*Task to complete*.
Everything in the listing below must be duplicated exactly.

*Collected material*.
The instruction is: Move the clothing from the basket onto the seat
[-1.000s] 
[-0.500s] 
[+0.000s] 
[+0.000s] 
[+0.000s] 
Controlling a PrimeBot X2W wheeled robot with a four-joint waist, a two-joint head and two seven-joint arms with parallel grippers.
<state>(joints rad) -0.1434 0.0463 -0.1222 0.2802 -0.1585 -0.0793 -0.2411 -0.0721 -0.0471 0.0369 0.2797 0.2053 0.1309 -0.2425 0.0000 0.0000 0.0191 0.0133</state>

*Result for this exercise*.
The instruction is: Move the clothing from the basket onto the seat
[-1.000s] 
[-0.500s] 
[+0.000s] 
[+0.000s] 
[+0.000s] 
Controlling a PrimeBot X2W wheeled robot with a four-joint waist, a two-joint head and two seven-joint arms with parallel grippers.
<state>(joints rad) -0.1434 0.0463 -0.1222 0.2802 -0.1585 -0.0793 -0.2411 -0.0721 -0.0471 0.0369 0.2797 0.2053 0.1309 -0.2425 0.0000 0.0000 0.0191 0.0133</state>

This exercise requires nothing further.